The bit that intrigued me was this footnoted sentence:
[Rondelet writes to Maitland] "And, in your time, no doubt you have loved?" 1

1 Alas, not wisely! But any careful reader of "The Silence of Dean Maitland" will see that the Baby was an anachronism. Ed. 
Lang is presumably referring to some problem with the chronology of the conception and birth of Alma Lee's baby by Cyril Maitland, and I thought I'd check this out. It wasn't wildly difficult, but nevertheless takes close reading; Maxwell Gray is an author prone to subliminal chronologies that take some piecing together from details chapters apart.

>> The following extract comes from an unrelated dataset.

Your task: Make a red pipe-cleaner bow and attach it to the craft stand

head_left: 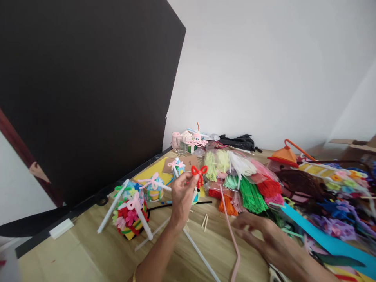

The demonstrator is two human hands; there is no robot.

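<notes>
Between the thumb and fingers of my left hand is a small red pipe-cleaner bow, held up above the table. My right hand hovers over the right part of the table, thumb and fingers apart with nothing between them. Just left of it lies a long pale pink pipe cleaner. A long white pipe cleaner stretches across the tabletop below my left hand. Partly hidden behind that hand stands a small blue and yellow item.
Pipe-cleaner flower pieces with bows sit at left beside a blue and yellow ornament. Short wooden sticks lie mid-table. Bundled pipe cleaners fill the back right, near an orange lantern shape. A black panel rises at left.
</notes>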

The novel starts with Alma Lee hitching a wagon ride to Malbourne on an autumn day. We know it's autumn by the cold weather and the clematis being in seed:
the high tangled hedges, draped with great curtains of traveller's joy, now a mass of the silvery seed-feathers which the country children call "old man's beard"
On this day, Cyril Maitland first meets Alma Lee in Malbourne - they're mutually attracted (in his case, despite his engagement to another woman) - and offers to escort her home from his sister's regular Bible class. Then:
Rather more than a year after Alma Lee's evening ride in the waggon
Maitland (after some months away) returns to Malbourne, where the general gossip is that Alma Lee is now pregnant. It's a few days before the New Year, and another character thinks:
" I shall long remember sixty-two," he thought ; "it has been a good year ..."
We're then told the chronology of Maitland's temporary break-up with his fiancée Marion in that year.
Cyril wrote back to release her from an engagement which he said he perceived had become distasteful to her ... This was in March. At Whitsuntide, Everard spent some time at Malbourne, whence Cyril went to Belminster for ordination at Trinity ... and got himself placed on a mission staff in the East of London, where he led a semi-monastic life in a house with his fellow-curates ...
On New Year's Day (referred  to as that of "sixty-three"), Alma gives birth to a son.

So this connects up to place Alma's first meeting with Maitland as autumn 1861; Maitland's split with his fiancée as March 1862; his leaving Malbourne as Whitsun 1862 (Google finds this to be June 8th); and the birth as January 1st 1863. Thus, given a normal 40ish weeks pregnancy, this timeline easily accommodates Alma's son being conceived in early April 1862. Unless I've missed something, the baby doesn't seem to be an anachronism; I'll probably never know what precisely Lang meant.